Ankara’nın Çankaya İlçesinde bir veteriner kliniğinin önündeki taburenin çalındığına ilişkin haberi okurken, hırsızlıkta bile garibanın payına bir popoluk yer düşüyor diye düşündüm.

Olay bana, 10 Ağustos 1997’de bir pastaneden baklava ve fıstık çaldıkları gerekçesiyle yargılanan ve 9’ar yıl hapis cezasına çarptırılan çocuk yaştaki dört arkadaşın dramını anımsattı.

Dört arkadaş, 19 ay hapis yattıktan sonra Şartla Salıverme Yasası’ndan yararlanarak serbest kalmıştı.

 Ali Avcı, Metin Subaşı, Ali Keklik, Levent Hamurcu adlı çocuklara verilen ceza uzun süre kamuoyunun gündeminde kalmıştı.

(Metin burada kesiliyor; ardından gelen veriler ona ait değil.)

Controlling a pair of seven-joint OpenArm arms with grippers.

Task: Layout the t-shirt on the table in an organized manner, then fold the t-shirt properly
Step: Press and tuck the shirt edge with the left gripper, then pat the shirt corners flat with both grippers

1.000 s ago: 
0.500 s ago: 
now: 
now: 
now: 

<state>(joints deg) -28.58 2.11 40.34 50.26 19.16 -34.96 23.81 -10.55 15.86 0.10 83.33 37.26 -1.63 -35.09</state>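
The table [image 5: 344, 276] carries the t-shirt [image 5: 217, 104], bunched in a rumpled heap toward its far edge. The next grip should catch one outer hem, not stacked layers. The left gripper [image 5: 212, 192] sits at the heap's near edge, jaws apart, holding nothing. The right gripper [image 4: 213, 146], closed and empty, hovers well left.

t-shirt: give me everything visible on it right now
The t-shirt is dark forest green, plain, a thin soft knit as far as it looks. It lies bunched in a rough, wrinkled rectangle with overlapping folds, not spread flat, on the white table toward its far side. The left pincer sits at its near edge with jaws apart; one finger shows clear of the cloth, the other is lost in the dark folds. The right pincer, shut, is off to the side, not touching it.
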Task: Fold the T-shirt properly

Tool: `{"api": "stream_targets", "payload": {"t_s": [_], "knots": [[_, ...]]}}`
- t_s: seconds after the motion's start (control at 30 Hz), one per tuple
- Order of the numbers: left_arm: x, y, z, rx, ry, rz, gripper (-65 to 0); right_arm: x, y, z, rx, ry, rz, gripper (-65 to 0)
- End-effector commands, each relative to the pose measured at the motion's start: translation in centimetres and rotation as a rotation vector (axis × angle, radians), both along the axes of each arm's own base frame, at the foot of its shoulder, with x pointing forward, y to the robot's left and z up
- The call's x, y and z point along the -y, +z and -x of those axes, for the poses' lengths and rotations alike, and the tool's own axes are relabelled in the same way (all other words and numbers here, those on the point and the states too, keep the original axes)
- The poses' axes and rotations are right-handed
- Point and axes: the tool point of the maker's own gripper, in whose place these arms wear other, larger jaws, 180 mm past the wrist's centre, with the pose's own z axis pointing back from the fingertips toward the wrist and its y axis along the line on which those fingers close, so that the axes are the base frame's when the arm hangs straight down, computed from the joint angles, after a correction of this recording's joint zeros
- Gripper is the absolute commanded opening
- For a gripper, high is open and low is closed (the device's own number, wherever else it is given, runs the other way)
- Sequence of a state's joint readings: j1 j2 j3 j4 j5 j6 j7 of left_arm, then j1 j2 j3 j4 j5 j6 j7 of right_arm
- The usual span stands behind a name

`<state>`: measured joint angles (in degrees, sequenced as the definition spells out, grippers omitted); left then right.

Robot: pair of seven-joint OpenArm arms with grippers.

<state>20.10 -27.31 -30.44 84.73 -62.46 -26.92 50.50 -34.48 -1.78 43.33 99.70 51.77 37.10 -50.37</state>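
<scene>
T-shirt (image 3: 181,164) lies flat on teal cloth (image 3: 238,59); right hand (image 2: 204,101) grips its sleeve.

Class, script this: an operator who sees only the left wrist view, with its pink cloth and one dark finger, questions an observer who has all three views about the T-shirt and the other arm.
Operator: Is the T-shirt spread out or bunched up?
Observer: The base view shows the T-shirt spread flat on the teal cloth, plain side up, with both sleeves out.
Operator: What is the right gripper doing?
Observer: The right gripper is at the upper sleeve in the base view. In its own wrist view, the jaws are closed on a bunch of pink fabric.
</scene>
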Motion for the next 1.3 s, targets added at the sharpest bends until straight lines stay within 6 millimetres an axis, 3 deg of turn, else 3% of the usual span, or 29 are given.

Geniş bir kitle, olayı, ‘’çocuk aklıyla yapılmış masumane bir eylem’’ olarak değerlendirmiş, verilen cezayı fazla bulmuştu.

Kimi çevrelerce milyarlarca liralık yolsuzluk yapanlar karşısında adaletin sağır ve dilsiz kaldığı, küçük yaştaki çocuklar söz konusu olunca aslan kesildiği öne sürülmüştü.

Tabureye muhtaç hale geldiyse insanlar, durumu bir kere daha düşünmek gerekir.

Bu olay yıllar öncesine dair bir olayı anımsattı.

Demirli Bahçe semtinde kerpiçten yapılmış tek göz bir viranede yaşamını sürdürmeye çalışan yaşlıca bir kimsesizin evine hırsız girmişti.

Evde çalacak bir şey bulamayan hırsız, gördüğü sefalet tablosu karşısında duygulanmış, yer yatağının bir köşesine 50 lira ve bir de şu notu bırakmıştı:

‘’Senin durumun benimkinden de kötüymüş. Bununla birkaç gün daha idare et.’’

Neler oluyor?

Neler olacak hayatta?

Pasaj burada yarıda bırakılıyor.